▸ **The problem**
From the first line to the last, copy the data exactly.

▸ **Exercise data**
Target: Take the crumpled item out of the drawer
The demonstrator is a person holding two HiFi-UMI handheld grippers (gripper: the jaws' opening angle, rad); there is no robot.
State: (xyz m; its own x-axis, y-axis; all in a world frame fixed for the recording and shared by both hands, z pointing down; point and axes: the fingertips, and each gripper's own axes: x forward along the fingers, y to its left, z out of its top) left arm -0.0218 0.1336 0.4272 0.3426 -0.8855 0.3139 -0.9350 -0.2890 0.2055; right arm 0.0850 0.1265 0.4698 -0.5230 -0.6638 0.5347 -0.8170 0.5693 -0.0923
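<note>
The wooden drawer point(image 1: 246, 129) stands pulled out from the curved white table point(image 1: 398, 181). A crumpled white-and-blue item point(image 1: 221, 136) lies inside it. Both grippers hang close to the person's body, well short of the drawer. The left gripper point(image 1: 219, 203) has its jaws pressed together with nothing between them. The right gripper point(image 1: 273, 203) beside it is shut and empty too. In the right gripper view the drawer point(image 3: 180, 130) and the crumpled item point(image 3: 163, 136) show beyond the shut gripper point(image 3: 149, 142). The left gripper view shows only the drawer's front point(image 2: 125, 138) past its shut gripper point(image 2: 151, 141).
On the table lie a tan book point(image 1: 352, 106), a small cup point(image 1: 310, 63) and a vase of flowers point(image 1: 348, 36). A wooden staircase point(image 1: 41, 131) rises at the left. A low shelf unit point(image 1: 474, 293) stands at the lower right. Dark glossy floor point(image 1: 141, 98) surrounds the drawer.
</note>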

▸ **Written response**
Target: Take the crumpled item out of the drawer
The demonstrator is a person holding two HiFi-UMI handheld grippers (gripper: the jaws' opening angle, rad); there is no robot.
State: (xyz m; its own x-axis, y-axis; all in a world frame fixed for the recording and shared by both hands, z pointing down; point and axes: the fingertips, and each gripper's own axes: x forward along the fingers, y to its left, z out of its top) left arm -0.0218 0.1336 0.4272 0.3426 -0.8855 0.3139 -0.9350 -0.2890 0.2055; right arm 0.0850 0.1265 0.4698 -0.5230 -0.6638 0.5347 -0.8170 0.5693 -0.0923
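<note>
The wooden drawer point(image 1: 246, 129) stands pulled out from the curved white table point(image 1: 398, 181). A crumpled white-and-blue item point(image 1: 221, 136) lies inside it. Both grippers hang close to the person's body, well short of the drawer. The left gripper point(image 1: 219, 203) has its jaws pressed together with nothing between them. The right gripper point(image 1: 273, 203) beside it is shut and empty too. In the right gripper view the drawer point(image 3: 180, 130) and the crumpled item point(image 3: 163, 136) show beyond the shut gripper point(image 3: 149, 142). The left gripper view shows only the drawer's front point(image 2: 125, 138) past its shut gripper point(image 2: 151, 141).
On the table lie a tan book point(image 1: 352, 106), a small cup point(image 1: 310, 63) and a vase of flowers point(image 1: 348, 36). A wooden staircase point(image 1: 41, 131) rises at the left. A low shelf unit point(image 1: 474, 293) stands at the lower right. Dark glossy floor point(image 1: 141, 98) surrounds the drawer.
</note>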

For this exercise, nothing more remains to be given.